## EXERCISE PROMPT
With the pictures omitted, transcribe each line below exactly as it is.
(DATA)
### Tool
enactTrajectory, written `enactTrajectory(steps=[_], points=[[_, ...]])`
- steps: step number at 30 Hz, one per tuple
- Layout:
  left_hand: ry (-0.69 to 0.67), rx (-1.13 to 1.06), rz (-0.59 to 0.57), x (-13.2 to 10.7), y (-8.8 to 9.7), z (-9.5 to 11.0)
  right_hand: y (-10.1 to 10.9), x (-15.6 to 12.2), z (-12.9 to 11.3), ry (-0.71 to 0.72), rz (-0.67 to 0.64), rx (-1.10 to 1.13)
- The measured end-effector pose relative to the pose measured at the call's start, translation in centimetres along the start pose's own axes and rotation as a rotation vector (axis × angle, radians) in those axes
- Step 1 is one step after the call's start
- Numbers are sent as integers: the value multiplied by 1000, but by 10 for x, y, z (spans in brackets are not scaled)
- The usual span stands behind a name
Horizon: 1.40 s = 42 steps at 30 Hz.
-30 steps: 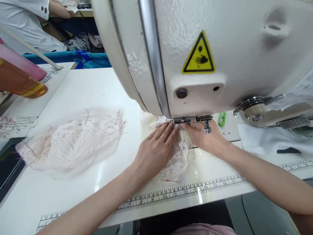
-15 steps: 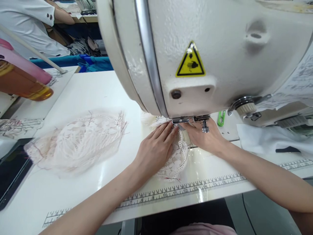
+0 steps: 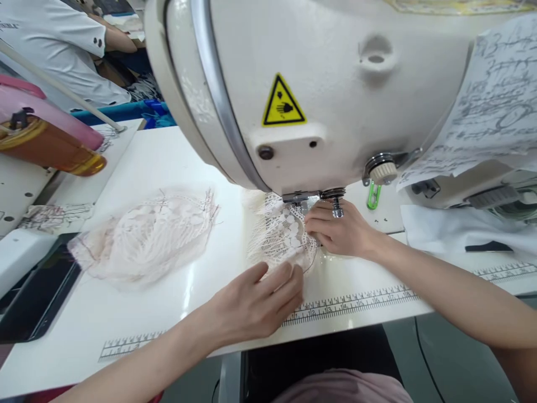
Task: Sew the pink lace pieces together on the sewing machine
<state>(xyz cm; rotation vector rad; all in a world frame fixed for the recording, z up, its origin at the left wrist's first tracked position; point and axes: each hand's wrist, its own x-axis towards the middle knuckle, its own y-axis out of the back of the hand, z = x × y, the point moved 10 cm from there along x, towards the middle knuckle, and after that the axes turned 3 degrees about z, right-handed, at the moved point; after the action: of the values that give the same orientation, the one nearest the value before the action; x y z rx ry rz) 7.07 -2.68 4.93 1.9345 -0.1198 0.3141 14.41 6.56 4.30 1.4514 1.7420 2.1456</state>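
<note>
A piece of white lace fabric (image 3: 289,235) lies under the needle area of the sewing machine (image 3: 331,84), its far part hidden by the machine head. My left hand (image 3: 262,302) is at the near edge of this lace, fingers curled down over it; the fingertips are partly hidden. Close beside the presser foot, my right hand (image 3: 342,226) has its fingers bent together on the right edge of the lace. A second, pale pink-white lace piece (image 3: 151,238) lies flat on the table to the left, with loose thread ends along its edges.
A printed ruler strip (image 3: 356,302) runs along the front of the white table (image 3: 201,319). Green thread snips (image 3: 373,196) and a white cloth (image 3: 440,229) lie right. At left are a black phone (image 3: 46,296), an amber bottle (image 3: 54,146) and a pink bottle (image 3: 62,115). Another person (image 3: 54,50) sits beyond.
My left hand has drawn back from beside the presser foot to the lace's near edge, uncovering the lace. My right hand stays near the foot, fingers now more curled. The view has shifted slightly.
</note>
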Motion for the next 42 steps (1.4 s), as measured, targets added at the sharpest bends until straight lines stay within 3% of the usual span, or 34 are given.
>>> enactTrajectory(steps=[2, 4, 8, 10, 12, 15, 17, 20, 22, 25, 35, 42], points=[[45, 30, 0, -8, 1, 2, -2, -1, 2, -12, -22, 42], [191, -28, 35, -11, 9, -11, 0, -1, 4, -27, -31, 99], [691, -301, 20, -22, 16, -73, 5, 1, 0, 0, -54, 164], [806, -405, -16, -23, 12, -93, 8, 1, -3, 31, -36, 139], [748, -485, -63, -15, 3, -97, 13, 2, -6, 71, 9, 118], [547, -484, -111, 0, -19, -86, 15, 0, -9, 130, 31, 128], [462, -365, -40, 4, -25, -79, 16, -1, -10, 154, 39, 127], [399, -189, 163, 4, -20, -69, 14, -2, -11, 156, 20, 152], [381, -152, 242, 1, -17, -63, 5, -2, -11, 124, -71, 176], [407, -170, 261, -3, -18, -63, -6, -2, -11, 99, -167, 161], [358, -29, 263, -3, -8, -63, 6, -2, -13, 160, -29, 315], [377, -214, 205, -4, -19, -62, 8, 5, -15, 128, -31, 274]])
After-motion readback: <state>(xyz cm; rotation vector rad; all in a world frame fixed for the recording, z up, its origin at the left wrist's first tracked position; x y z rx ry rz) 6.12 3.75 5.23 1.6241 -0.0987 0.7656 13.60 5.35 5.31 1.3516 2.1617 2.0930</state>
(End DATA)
## RESULT OF THIS TASK
### Tool
enactTrajectory, written `enactTrajectory(steps=[_], points=[[_, ...]])`
- steps: step number at 30 Hz, one per tuple
- Layout:
  left_hand: ry (-0.69 to 0.67), rx (-1.13 to 1.06), rz (-0.59 to 0.57), x (-13.2 to 10.7), y (-8.8 to 9.7), z (-9.5 to 11.0)
  right_hand: y (-10.1 to 10.9), x (-15.6 to 12.2), z (-12.9 to 11.3), ry (-0.71 to 0.72), rz (-0.67 to 0.64), rx (-1.10 to 1.13)
- The measured end-effector pose relative to the pose measured at the call's start, translation in centimetres along the start pose's own axes and rotation as a rotation vector (axis × angle, radians) in those axes
- Step 1 is one step after the call's start
- Numbers are sent as integers: the value multiplied by 1000, but by 10 for x, y, z (spans in brackets are not scaled)
- The usual span stands behind a name
Horizon: 1.40 s = 42 steps at 30 Hz.
-30 steps: 
-15 steps: 
+0 steps: 
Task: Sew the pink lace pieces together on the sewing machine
<state>(xyz cm; rotation vector rad; all in a world frame fixed for the recording, z up, its origin at the left wrist's first tracked position; point and axes: each hand's wrist, its own x-axis towards the middle knuckle, its own y-axis out of the back of the hand, z = x × y, the point moved 10 cm from there along x, towards the middle knuckle, and after that the axes turned 3 degrees about z, right-handed, at the moved point; after the action: of the values that give the same orientation, the one nearest the value before the action; x y z rx ry rz) 7.07 -2.68 4.93 1.9345 -0.1198 0.3141 14.41 6.56 4.30 1.4514 1.7420 2.1456</state>
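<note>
A piece of white lace fabric (image 3: 289,235) lies under the needle area of the sewing machine (image 3: 331,84), its far part hidden by the machine head. My left hand (image 3: 262,302) is at the near edge of this lace, fingers curled down over it; the fingertips are partly hidden. Close beside the presser foot, my right hand (image 3: 342,226) has its fingers bent together on the right edge of the lace. A second, pale pink-white lace piece (image 3: 151,238) lies flat on the table to the left, with loose thread ends along its edges.
A printed ruler strip (image 3: 356,302) runs along the front of the white table (image 3: 201,319). Green thread snips (image 3: 373,196) and a white cloth (image 3: 440,229) lie right. At left are a black phone (image 3: 46,296), an amber bottle (image 3: 54,146) and a pink bottle (image 3: 62,115). Another person (image 3: 54,50) sits beyond.
My left hand has drawn back from beside the presser foot to the lace's near edge, uncovering the lace. My right hand stays near the foot, fingers now more curled. The view has shifted slightly.
</note>
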Motion for the next 42 steps (1.4 s), as measured, targets added at the sharpest bends until straight lines stay within 3% of the usual span, or 34 are given.
>>> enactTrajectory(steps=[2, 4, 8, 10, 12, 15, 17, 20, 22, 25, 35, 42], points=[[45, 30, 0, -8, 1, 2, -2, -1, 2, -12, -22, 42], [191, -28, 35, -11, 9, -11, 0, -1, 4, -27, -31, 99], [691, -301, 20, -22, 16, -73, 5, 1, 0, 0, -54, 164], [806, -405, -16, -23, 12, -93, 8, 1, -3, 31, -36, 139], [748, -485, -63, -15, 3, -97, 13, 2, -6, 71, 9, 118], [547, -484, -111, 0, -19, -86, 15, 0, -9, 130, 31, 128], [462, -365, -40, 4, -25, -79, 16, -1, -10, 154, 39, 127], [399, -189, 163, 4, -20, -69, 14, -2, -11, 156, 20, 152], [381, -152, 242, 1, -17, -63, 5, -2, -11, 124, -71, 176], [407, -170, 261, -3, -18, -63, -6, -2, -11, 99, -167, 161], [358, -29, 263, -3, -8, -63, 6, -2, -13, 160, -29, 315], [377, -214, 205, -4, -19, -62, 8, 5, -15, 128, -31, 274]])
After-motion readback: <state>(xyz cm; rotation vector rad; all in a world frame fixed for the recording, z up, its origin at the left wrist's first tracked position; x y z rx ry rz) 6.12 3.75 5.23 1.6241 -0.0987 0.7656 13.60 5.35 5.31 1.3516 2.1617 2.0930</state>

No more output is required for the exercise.